* [Task details]:
Treat the line containing "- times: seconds" as the last one, and return every line exactly from the first line of the material below up to it.

- Opening Delimiter -

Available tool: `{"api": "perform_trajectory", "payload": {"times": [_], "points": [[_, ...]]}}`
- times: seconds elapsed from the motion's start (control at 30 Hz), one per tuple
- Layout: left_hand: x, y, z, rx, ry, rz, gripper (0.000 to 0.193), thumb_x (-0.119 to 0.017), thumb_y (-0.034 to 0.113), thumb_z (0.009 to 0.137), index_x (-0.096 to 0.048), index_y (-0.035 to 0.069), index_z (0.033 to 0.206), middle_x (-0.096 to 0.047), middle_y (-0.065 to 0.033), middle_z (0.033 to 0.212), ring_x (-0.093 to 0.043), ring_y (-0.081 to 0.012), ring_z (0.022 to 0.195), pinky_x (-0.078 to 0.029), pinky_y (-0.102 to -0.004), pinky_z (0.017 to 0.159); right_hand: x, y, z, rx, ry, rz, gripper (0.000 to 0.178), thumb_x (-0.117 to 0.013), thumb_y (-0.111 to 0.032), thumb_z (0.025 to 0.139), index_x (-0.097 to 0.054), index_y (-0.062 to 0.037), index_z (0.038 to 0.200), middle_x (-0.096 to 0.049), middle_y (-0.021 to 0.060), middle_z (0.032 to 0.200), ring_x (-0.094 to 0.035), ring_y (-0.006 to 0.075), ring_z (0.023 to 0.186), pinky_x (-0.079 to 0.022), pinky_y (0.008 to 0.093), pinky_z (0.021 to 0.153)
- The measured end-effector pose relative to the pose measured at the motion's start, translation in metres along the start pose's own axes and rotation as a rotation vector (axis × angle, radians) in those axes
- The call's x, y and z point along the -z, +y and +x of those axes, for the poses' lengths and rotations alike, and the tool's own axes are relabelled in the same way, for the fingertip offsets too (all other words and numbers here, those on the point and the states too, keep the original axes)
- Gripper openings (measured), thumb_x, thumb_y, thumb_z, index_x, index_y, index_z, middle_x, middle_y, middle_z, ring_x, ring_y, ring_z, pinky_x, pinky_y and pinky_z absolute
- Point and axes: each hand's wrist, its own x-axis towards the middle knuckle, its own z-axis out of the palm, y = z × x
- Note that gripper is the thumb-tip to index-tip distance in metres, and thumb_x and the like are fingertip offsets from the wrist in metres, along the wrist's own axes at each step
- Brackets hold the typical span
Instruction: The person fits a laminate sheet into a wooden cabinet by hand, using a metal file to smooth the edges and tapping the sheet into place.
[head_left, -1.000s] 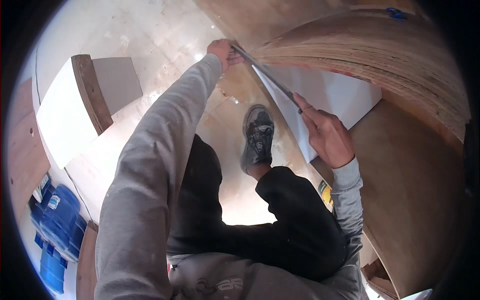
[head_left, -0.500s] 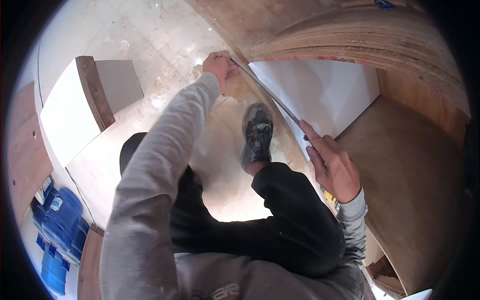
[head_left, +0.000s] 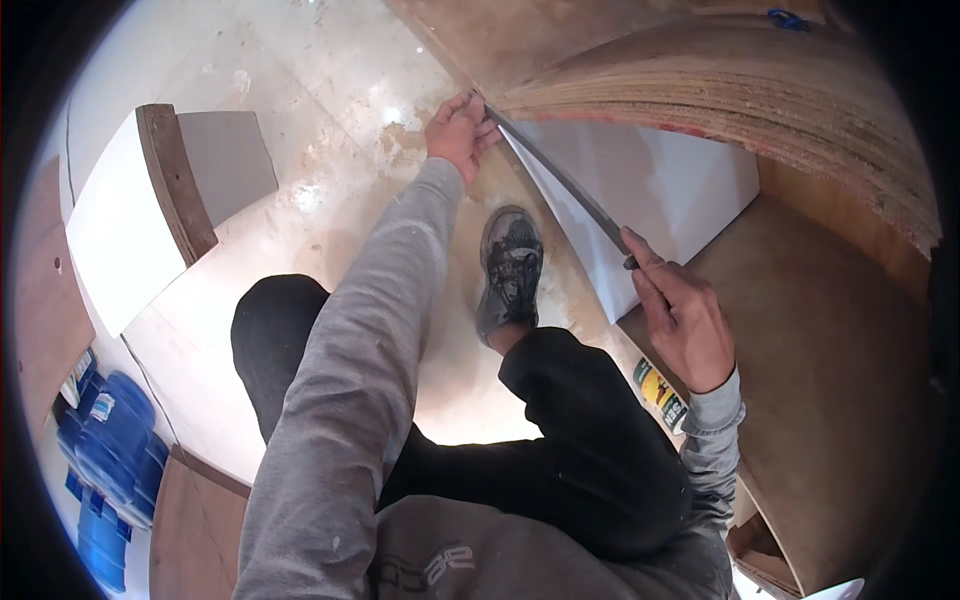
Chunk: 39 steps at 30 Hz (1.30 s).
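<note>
A long, flat grey metal file (head_left: 562, 177) slants between my two hands, from upper left down to the right. My left hand (head_left: 462, 140) has its fingers bent at the file's far end. Wrapped around its near end is my right hand (head_left: 692, 325), thumb and index finger laid along it; a small dark knob shows beside the thumb. Below the file lies a white-faced panel (head_left: 665, 170), its long edge running close to it. Whether the file touches that edge I cannot tell.
Stacked brown boards (head_left: 720, 105) rise at upper right, with a large brown board (head_left: 790, 390) nearer. A printed can (head_left: 660, 395) stands by my right wrist. To the left are a white panel piece (head_left: 125, 220) and blue plastic containers (head_left: 120, 435). My dark shoe (head_left: 512, 265) rests on the stained floor.
Both hands have shifted slightly to the right with the file, the left one also a little farther away. The printed can by my right wrist shows more.
</note>
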Motion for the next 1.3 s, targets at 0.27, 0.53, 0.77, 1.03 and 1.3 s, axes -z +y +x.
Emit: {"api": "perform_trajectory", "payload": {"times": [0.27,0.53,0.77,1.03,1.3], "points": [[-0.009,-0.004,-0.007,-0.059,0.101,0.087,0.05,-0.082,0.018,0.105,-0.057,0.002,0.146,-0.071,-0.0133,0.123,-0.076,-0.0285,0.105,-0.069,-0.0464,0.091,-0.024,0.029,-0.012,0.052,0.065,-0.092,0.056,-0.068,-0.012,0.108,-0.061,-0.0279,0.161,-0.072,0.0207,0.092,-0.072,0.0452,0.081,-0.057,0.0555,0.073],[-0.01,-0.005,-0.003,-0.094,0.119,0.122,0.046,-0.081,0.016,0.105,-0.059,0.002,0.143,-0.071,-0.0118,0.122,-0.074,-0.0233,0.098,-0.069,-0.0386,0.086,-0.028,0.03,-0.008,0.04,0.049,-0.077,0.061,-0.067,-0.011,0.107,-0.059,-0.0323,0.163,-0.071,0.0198,0.09,-0.072,0.0451,0.078,-0.058,0.056,0.072],[-0.013,-0.008,-0.004,-0.073,0.136,0.069,0.041,-0.081,0.014,0.105,-0.063,0.005,0.141,-0.072,-0.0093,0.117,-0.074,-0.0214,0.094,-0.069,-0.0377,0.083,-0.019,0.03,-0.008,0.054,0.02,-0.169,0.068,-0.07,-0.009,0.103,-0.056,-0.0328,0.165,-0.069,0.0181,0.089,-0.07,0.0427,0.076,-0.058,0.0557,0.071],[-0.011,-0.009,0.0,-0.074,0.172,0.082,0.037,-0.08,0.012,0.106,-0.066,0.003,0.138,-0.073,-0.0093,0.113,-0.073,-0.0214,0.088,-0.069,-0.0377,0.079,-0.02,0.033,-0.004,0.043,0.001,-0.073,0.062,-0.067,-0.008,0.104,-0.061,-0.0291,0.162,-0.068,0.0198,0.086,-0.07,0.0438,0.075,-0.057,0.0552,0.07],[-0.018,0.011,0.018,-0.048,0.21,0.121,0.04,-0.074,0.011,0.109,-0.06,0.003,0.146,-0.072,-0.0101,0.114,-0.074,-0.0233,0.088,-0.07,-0.0404,0.08,-0.051,0.041,0.021,0.131,0.095,-0.141,0.061,-0.068,-0.01,0.104,-0.061,-0.0292,0.162,-0.069,0.0201,0.087,-0.071,0.045,0.074,-0.058,0.0555,0.07]]}}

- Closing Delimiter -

* [Response box]:
Available tool: `{"api": "perform_trajectory", "payload": {"times": [_], "points": [[_, ...]]}}`
- times: seconds elapsed from the motion's start (control at 30 Hz), one per tuple

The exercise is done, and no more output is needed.